PROBLEM DESCRIPTION
Every line of the data below should be written out word for word.

DATA BELOW
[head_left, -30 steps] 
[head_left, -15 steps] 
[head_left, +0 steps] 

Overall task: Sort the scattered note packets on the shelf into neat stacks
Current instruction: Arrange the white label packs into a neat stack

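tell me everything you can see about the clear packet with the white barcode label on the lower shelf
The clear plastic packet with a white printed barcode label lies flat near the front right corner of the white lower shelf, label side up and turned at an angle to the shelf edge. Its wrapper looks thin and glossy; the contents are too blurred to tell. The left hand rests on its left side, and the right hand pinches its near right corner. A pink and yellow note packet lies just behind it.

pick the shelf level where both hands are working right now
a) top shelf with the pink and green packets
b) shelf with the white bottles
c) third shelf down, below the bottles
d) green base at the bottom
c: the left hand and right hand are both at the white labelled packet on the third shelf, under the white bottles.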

RESULT BELOW
[head_left, -30 steps] 
[head_left, -15 steps] 
[head_left, +0 steps] 

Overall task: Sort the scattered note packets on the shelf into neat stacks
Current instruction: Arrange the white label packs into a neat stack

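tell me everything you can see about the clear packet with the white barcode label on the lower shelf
The clear plastic packet with a white printed barcode label lies flat near the front right corner of the white lower shelf, label side up and turned at an angle to the shelf edge. Its wrapper looks thin and glossy; the contents are too blurred to tell. The left hand rests on its left side, and the right hand pinches its near right corner. A pink and yellow note packet lies just behind it.

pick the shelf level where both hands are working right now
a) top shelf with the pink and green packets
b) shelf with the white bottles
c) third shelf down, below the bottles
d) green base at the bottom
c: the left hand and right hand are both at the white labelled packet on the third shelf, under the white bottles.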

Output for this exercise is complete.